If you’re a follower of our blog you may remember that CertiKit started on the road to add ISO9001 to our existing ISO27001 certification back in the latter months of 2015 (see our earlier article). The new version of ISO9001 had just been published and we wanted to find out how easy it would be to implement and run a combined management system that conforms to the ISO’s new “Annex SL” structure (if you don’t know what that is, see our blog post on the subject).
Well the good news is that we had our stage 2 audit in December 2015 and our certification to ISO9001:2015 was confirmed in January 2016. We used BSI as our Registered Certification Body (RCB) and were suitably impressed with their responsiveness and admin organization and the quality of the auditor herself.
Although we are now running a combined management system, we took the decision to keep our ISO27001 and ISO9001 audits separate and to use two different RCBs (we use ISOQAR for ISO/IEC 27001). This makes sense for us because it gives us more exposure to the RCBs and a wider variety of auditing styles so that we can better help our customers, but for most organizations it would probably be appropriate to use a single RCB for both standards.

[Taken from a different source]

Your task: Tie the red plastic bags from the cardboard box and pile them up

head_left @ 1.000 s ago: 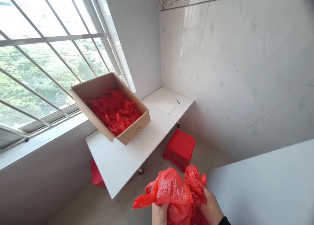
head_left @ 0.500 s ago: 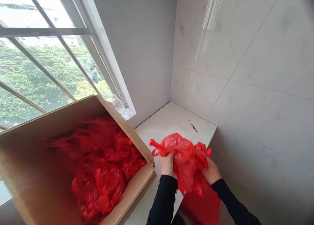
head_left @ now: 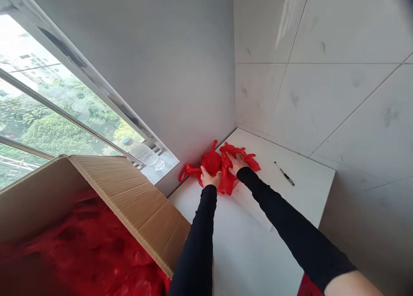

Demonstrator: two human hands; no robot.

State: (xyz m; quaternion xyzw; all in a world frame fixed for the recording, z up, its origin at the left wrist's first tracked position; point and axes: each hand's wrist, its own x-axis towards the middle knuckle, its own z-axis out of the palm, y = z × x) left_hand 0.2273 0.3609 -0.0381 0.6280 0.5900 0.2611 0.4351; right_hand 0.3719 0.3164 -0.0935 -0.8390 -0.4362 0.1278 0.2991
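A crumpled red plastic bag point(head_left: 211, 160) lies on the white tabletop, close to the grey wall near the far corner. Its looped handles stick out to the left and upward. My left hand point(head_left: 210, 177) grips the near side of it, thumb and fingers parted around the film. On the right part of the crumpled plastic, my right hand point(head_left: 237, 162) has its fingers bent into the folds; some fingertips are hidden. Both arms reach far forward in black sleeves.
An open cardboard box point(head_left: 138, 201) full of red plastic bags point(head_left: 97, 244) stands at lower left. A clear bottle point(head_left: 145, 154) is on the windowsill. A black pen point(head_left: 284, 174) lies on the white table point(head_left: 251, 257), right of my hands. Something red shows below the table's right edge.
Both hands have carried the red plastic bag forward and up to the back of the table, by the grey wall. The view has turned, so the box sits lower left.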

Having already put the main components of the management system in place we found it very straightforward to add the extra requirements of ISO9001 and broaden the objectives, metrics, roles and processes to be more business, rather than security, related. We would summarize the top 5 lessons we learned as follows:
Lesson 1 – It’s useful to set objectives – although we were measuring many aspects of our business, we hadn’t defined where we were trying to get to in enough detail. Doing this has helped understand what we (and our suppliers) need to do to meet the new objectives and carry the business forward.
Lesson 2- Don’t bother with ISO9000 (Fundamentals and Vocabulary) – although the ISO9001 standard states that ISO9000 is “essential background” we bought it and then wished we hadn’t. In our humble opinion it didn’t add that much to our implementation efforts and includes some quite frankly weird spider-like diagrams at the back that didn’t help our understanding at all. Save your money (sorry ISO).
Lesson 3 – Better understanding of risks and opportunities – for the first time, ISO9001 now asks for a risk assessment. Nothing new to those familiar with other standards such as ISO/IEC 27001, ISO/IEC 20000 or ISO22301 perhaps. But we did find that risk-assessing the business processes was a useful addition to our existing, asset-based risk assessment for ISO27001. And we had a long discussion with the auditor about what an opportunity is and how to assess them (basically a risk with a positive potential outcome).
Lesson 4 – Supply chain is where it’s at – Ok, our customers have been telling us this for ages, but we came out of the audit with increased determination to look hard at our suppliers, both during procurement and once established. It’s very easy nowadays to Google a requirement, find a cloud supplier and sign up within minutes, without having done enough due diligence from a security, business and legal angle. Don’t assume it’s safe, check.
Lesson 5 – Procedures are boring, but necessary – having been through the process of documenting the way we do things we actually found it helped a lot, both in asking why we do it that way and in helping to ensure it’s done that way each time. Although ISO9001 doesn’t insist on things being written down, it really is a no-brainer.
We’re delighted that CertiKit itself is certified to both ISO/IEC 27001 and ISO9001 because it’s good for our business, good for our customers and good for our industry too.
So if you’re already certified to the 2008 version of ISO9001 and you’re wondering how difficult the changes will be, rest assured that it’s really not that bad. And if you already have another management system in place (e.g. ISO27001) then you have a great head start.